Они расстались, и, как было условлено, Ментейт на другое утро попросил разрешения у раненого рыцаря Арденвсра переговорить с ним наедине и сообщил ему о своем желании просить руки его дочери. Об их взаимных чувствах сэр Дункан догадывался, но не ожидал, что Ментейт так скоро выскажет свои намерения. Старик начал с того, что он и так уже, быть может, слишком много предается семейным радостям в то время, когда его клан претерпел столь тяжелый урон и унижение, и что поэтому ему не хотелось бы при столь бедственных обстоятельствах думать о дальнейшем преуспеянии своего дома. Однако после настоятельных просьб Ментейта сэр Дункан просил дать ему несколько часов на размышление, дабы он мог посоветоваться с дочерью относительно столь важного дела.
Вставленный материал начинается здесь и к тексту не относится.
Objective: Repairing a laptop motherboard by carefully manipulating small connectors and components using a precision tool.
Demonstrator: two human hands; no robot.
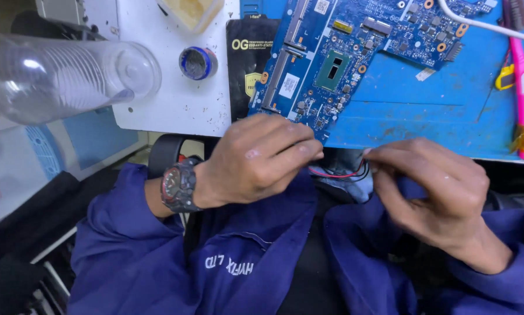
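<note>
— Two hands meet over the lap, just below the bench edge. What are they on?

— Thin wires, red and black, strung between them. The left hand has its fingers curled in, tips pinched on the wires' left end. The right hand pinches the right end between thumb and forefinger, the other fingers bent loosely. A dark watch sits on the left wrist, and both arms are in blue sleeves.

— And above the hands?

— A blue circuit board lies tilted on a blue mat, its lower corner just above the left knuckles. It carries a green square chip near the middle and small white rectangular stickers, one by the long slots on its left side and one at the top edge.

— Any packages?

— A black flat packet with pale lettering and a gold shield mark lies partly under the board's left edge, half on a white panel. On that panel stands a small round blue tub, and a yellowish clear box shows at the top edge. A clear plastic bottle lies on its side at far left.

— On the right?

— A pink brush lies upright along the mat, with a white cable crossing above it and a yellow clip just beside it.
</note>
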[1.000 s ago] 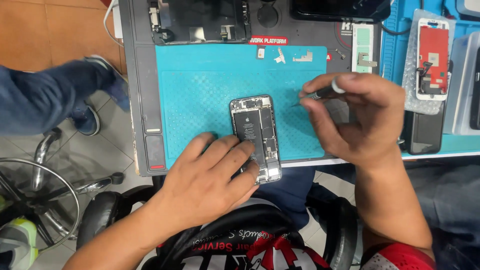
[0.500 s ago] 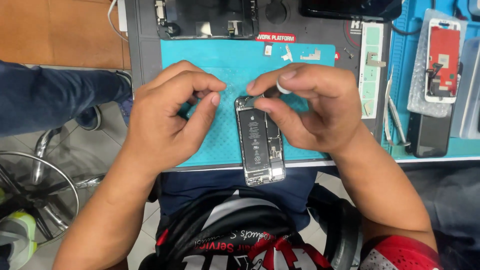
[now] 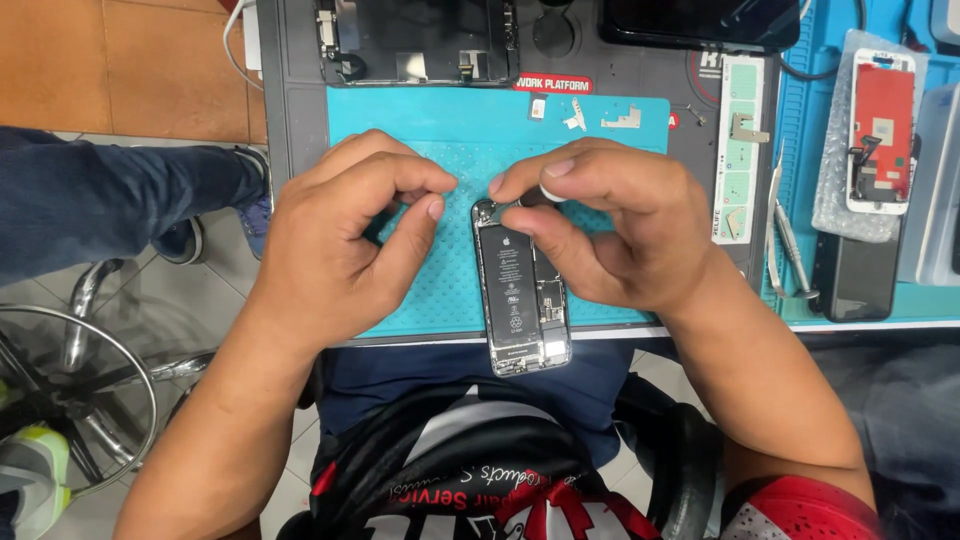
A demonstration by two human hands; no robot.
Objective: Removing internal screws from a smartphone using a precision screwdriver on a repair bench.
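Pinching at the opened phone's (image 3: 520,300) top end, my left hand (image 3: 340,250) stays empty; my right hand (image 3: 620,235) grips a small white part over the counter's near edge.

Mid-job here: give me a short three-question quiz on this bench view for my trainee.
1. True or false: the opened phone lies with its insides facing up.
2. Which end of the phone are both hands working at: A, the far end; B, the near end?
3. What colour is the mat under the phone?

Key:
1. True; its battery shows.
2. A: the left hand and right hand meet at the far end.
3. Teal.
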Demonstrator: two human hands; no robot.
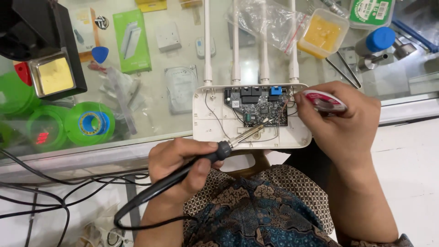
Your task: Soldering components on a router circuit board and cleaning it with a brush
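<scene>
Two hands at work over an opened white router (206,119), which lies at the near edge of the glass counter (155,114). Left hand (183,164) is closed around the black grip of a soldering iron (215,153) — metal tip angled up and right, resting on or just above the lower part of the black circuit board (260,107); contact cannot be confirmed. The iron's black cable (137,215) loops down past the left forearm. Right hand (338,123) is pinched on a small round spool with a pink-and-white label (324,101), held just beside the board's right end.

The router's four white antennas (236,41) point toward the far edge of the counter. Yellow sponge in a clear tub (322,33) and a blue-capped container (377,40) sit near the far right corner. Green spools (89,123) lie toward the left edge — near them a black stand holding a yellow sponge (55,75). A green box (132,41) lies further back.
</scene>
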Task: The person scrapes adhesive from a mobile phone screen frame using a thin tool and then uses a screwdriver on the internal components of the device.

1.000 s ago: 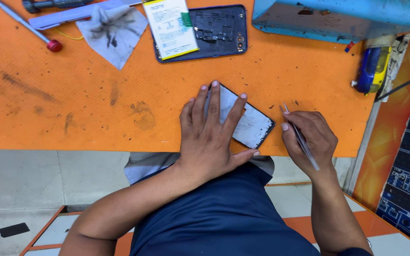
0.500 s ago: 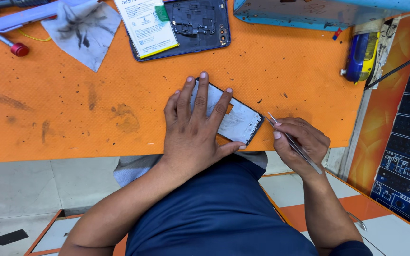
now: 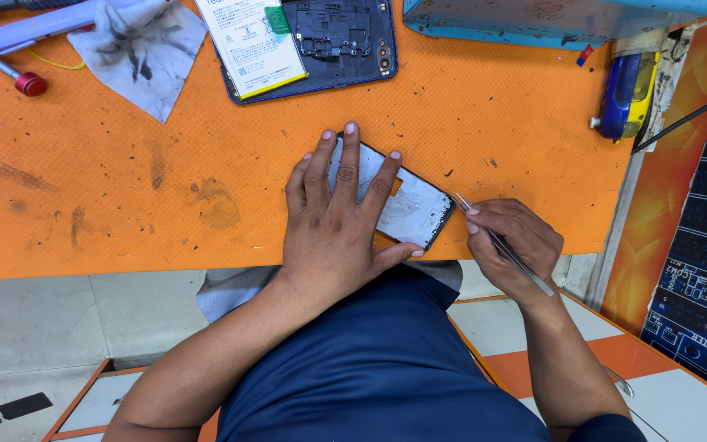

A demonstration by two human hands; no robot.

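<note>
A phone screen panel (image 3: pixel 409 206) lies face down at the near edge of the orange mat (image 3: pixel 165 180), its pale inner side up. Your left hand (image 3: pixel 339 221) lies flat over the panel's left half, fingers spread, pinning it. Your right hand (image 3: pixel 513 245), just right of the panel, is closed around thin metal tweezers (image 3: pixel 502 244), whose tips reach the panel's right corner. Compared with a second ago, the tweezers have come in from beside the panel to meet its edge, so work on that corner looks to be starting. Beyond the panel lies an opened phone back (image 3: pixel 345 41) with a white battery (image 3: pixel 247 41). Left of that lies a smudged grey cloth (image 3: pixel 145 49). Far right of the panel stands a blue and yellow tool (image 3: pixel 628 90).
</note>
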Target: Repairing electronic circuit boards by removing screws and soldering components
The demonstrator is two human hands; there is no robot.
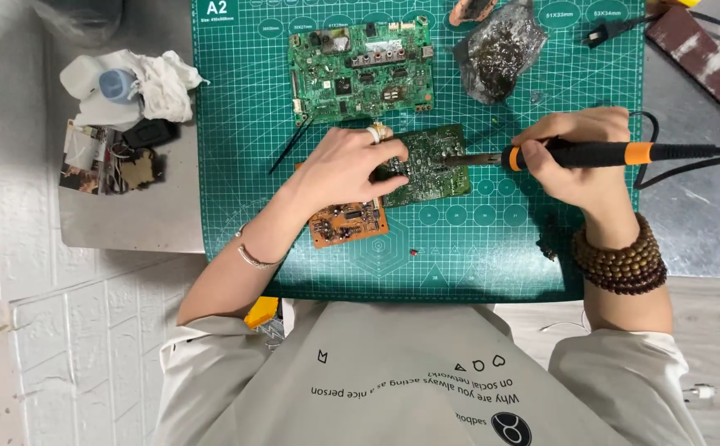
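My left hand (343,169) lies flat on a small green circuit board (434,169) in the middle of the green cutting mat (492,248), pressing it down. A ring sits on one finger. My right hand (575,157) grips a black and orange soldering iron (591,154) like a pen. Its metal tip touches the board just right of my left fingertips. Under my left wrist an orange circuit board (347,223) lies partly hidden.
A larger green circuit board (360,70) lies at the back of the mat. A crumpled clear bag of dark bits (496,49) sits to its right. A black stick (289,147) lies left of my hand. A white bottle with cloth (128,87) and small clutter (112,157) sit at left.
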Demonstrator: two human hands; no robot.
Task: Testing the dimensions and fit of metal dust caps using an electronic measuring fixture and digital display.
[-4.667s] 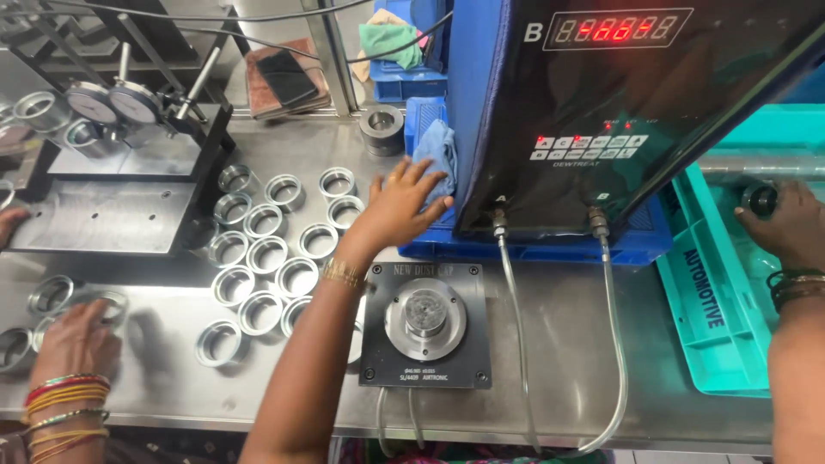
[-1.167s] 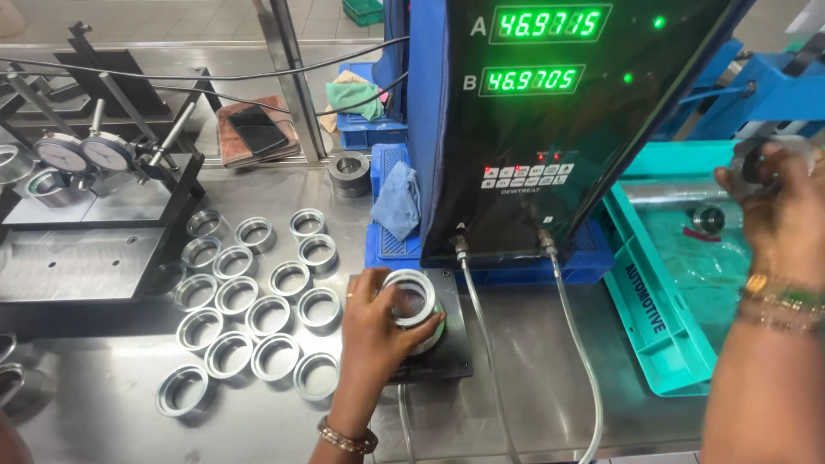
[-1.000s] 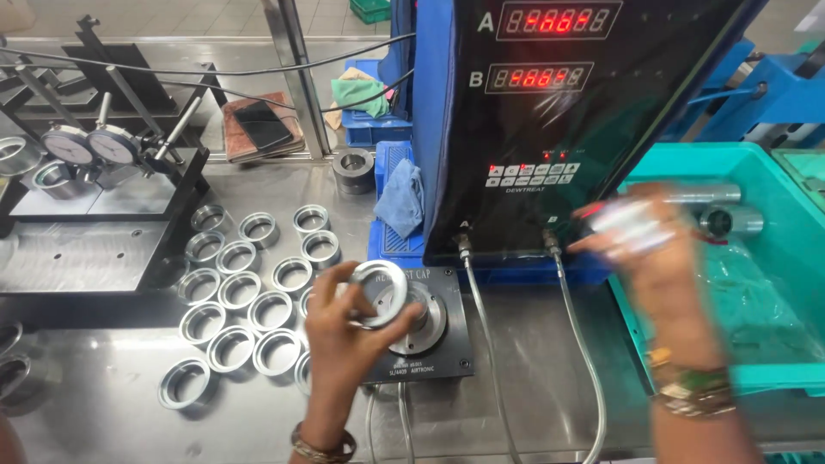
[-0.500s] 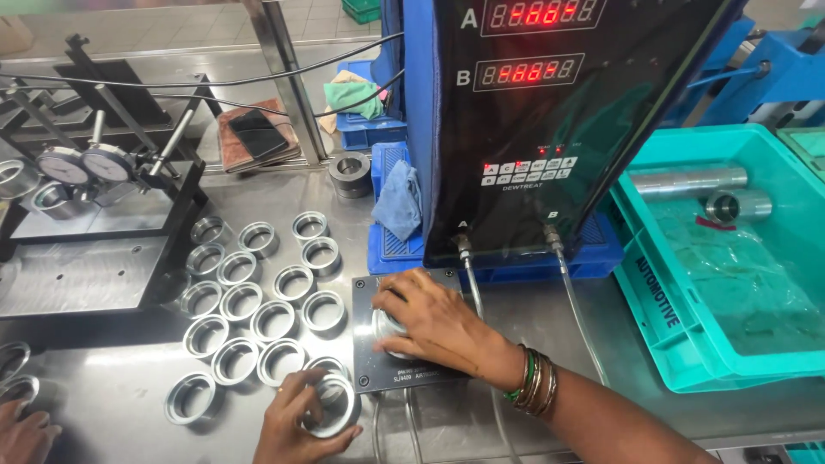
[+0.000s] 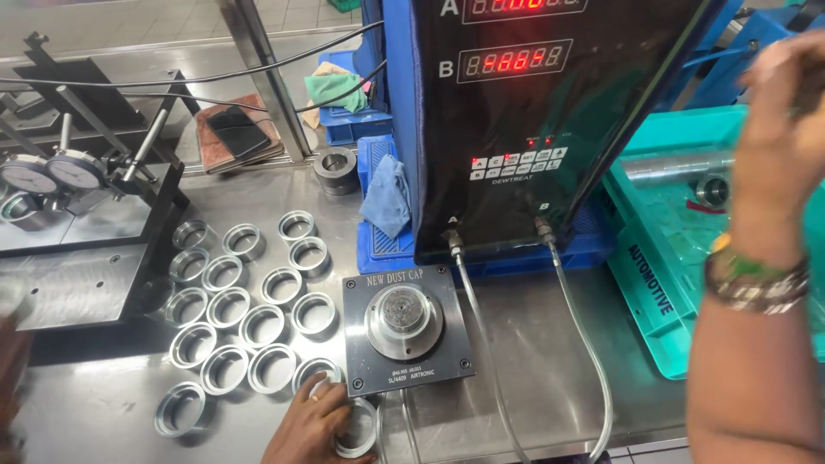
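Observation:
My left hand [image 5: 311, 423] is at the table's front edge, with its fingers closed on a short metal ring [image 5: 359, 430] resting just below the dark square gauge plate [image 5: 406, 330]. The round metal plug [image 5: 403, 320] on that plate is bare. My right hand [image 5: 784, 101] is raised high at the right, blurred, over the teal tray [image 5: 653, 301]. Its fingers are curled, and I cannot make out whether they hold anything. Several similar metal rings [image 5: 260, 325] lie in rows left of the plate.
A black readout box [image 5: 550, 112] with red digits stands behind the plate, with two hoses [image 5: 481, 344] running from it. A stand with dial gauges [image 5: 51, 176] is at the left. A blue cloth [image 5: 385, 196] and a phone [image 5: 235, 131] lie behind. A blurred hand [image 5: 10, 365] shows at the left edge.
My right hand has lifted off the gauge plate and swung up to the right, leaving the plug uncovered. My left hand stays at the front edge with the ring.

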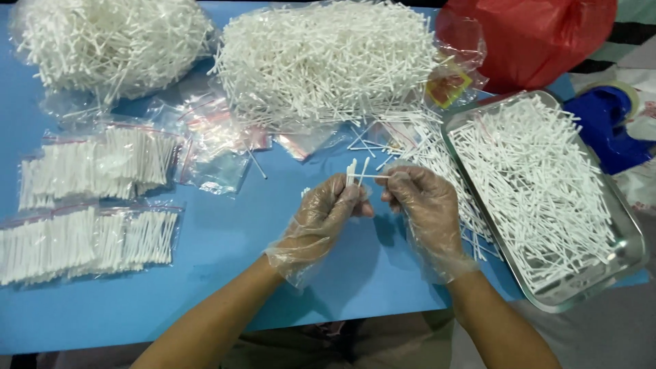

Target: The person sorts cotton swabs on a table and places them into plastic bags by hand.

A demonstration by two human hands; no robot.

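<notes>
Both my hands are in thin clear plastic gloves, working over the middle of the blue surface (pixel 225 253)

Left hand (pixel 326 213): closed, fingers pinching a small bunch of white cotton swabs (pixel 355 171), sticks upright, tips poking out above the fingertips

Right hand (pixel 420 201): closed too, thumb and forefinger pinching one end of a single swab (pixel 374 177) that lies roughly level, its other end touching the bunch in the left hand

So the swabs in hand sit between the two hands, held above the surface, just below the big loose pile

Around them:
- big loose pile of swabs (pixel 328 61) straight ahead at the far side, spilling down toward my right hand
- second heap of swabs inside a clear bag (pixel 109 41), far left corner
- metal tray (pixel 618 256) to my right, covered with loose swabs, set at an angle, its near corner hanging over the surface edge
- filled clear zip bags of swabs (pixel 96 167) on the left, second row of filled bags (pixel 82 239) just below it, swabs packed side by side
- empty zip bags (pixel 219 147) scattered between the filled ones and the big pile
- red plastic bag (pixel 540 34) at the far right, behind the tray
- blue tape dispenser (pixel 608 123) just beyond the tray's far right edge
</notes>
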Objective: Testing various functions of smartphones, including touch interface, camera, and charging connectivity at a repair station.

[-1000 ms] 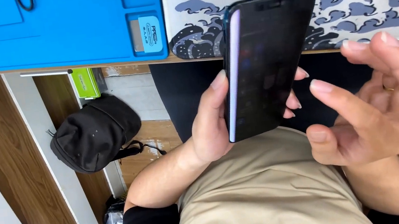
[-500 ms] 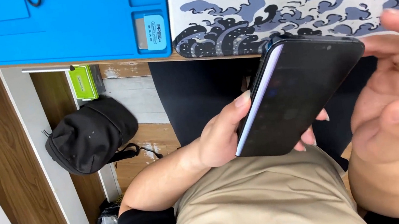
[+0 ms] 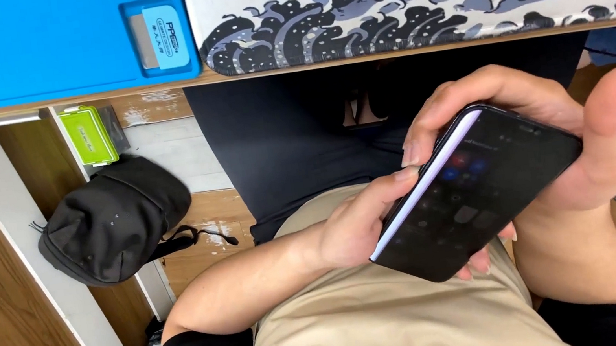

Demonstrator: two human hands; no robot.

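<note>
Below the counter (image 3: pixel 387 54) edge at 12 o'clock, over the lap: left hand (image 3: pixel 351 227) and right hand (image 3: pixel 557 140) both grasp the dark phone (image 3: pixel 477 190), tilted, pinched at its edges — loose grip could drop it floorward.
</note>
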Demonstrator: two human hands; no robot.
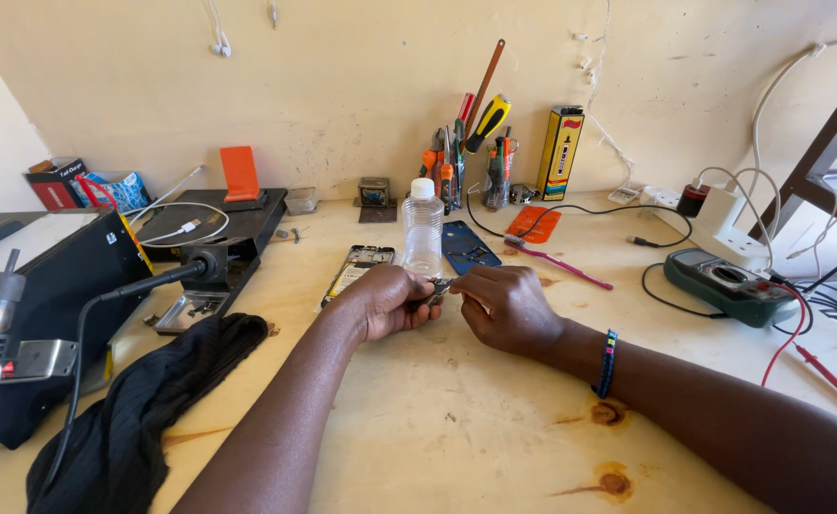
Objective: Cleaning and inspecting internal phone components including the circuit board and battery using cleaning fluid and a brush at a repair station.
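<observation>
Both hands meet over the wooden surface (457, 419), left hand (390, 300) and right hand (504, 306) pinching a small metal part (440, 286) between fingertips. A clear plastic bottle (423, 228) stands just behind them, beside a blue phone frame (469, 247).

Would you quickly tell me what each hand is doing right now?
Left hand: closed, pinching a small metal piece.
Right hand: closed, gripping the same small piece from the other side.

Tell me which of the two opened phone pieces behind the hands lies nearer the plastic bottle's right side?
The blue phone shell, lying flat just right of the clear bottle. The other piece, dark-framed with pale insides, lies left of the bottle.
</observation>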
Исход их беседы оказался благоприятным для Ментейта. Сэр Дункан Кэмбел видел, что счастье его вновь обретенной дочери всецело зависит от соединения с возлюбленным; и он отлично знал, что если брак не будет немедленно заключен, то Аргайл найдет тысячу способов воспрепятствовать этому союзу, который казался весьма желательным рыцарю Арденвору. Душевные качества Ментейта не оставляли желать ничего лучшего, а его положение в обществе благодаря богатству и знатности рода было столь высоко, что, в глазах сэра Дункана, оно с лихвой искупало различие их политических убеждений. К тому же, даже если бы собственное мнение об этом браке было не вполне благоприятно, он все же не решился бы упустить случай исполнить желание своей чудом найденной дочери. Помимо всего прочего, к такому решению его заставило прийти чувство фамильной гордости: было бы несколько унизительно представить свету наследницу Арденвора как бедную воспитанницу и музыкантшу, жившую из милости в поместье Дарнлинварах. Ввести же ее в свет в качестве нареченной невесты или законной супруги графа Ментейта, полюбившего ее в дни безвестности, было бы достаточно веским доказательством того, что она всегда была достойна положения, до которого теперь возвысилась.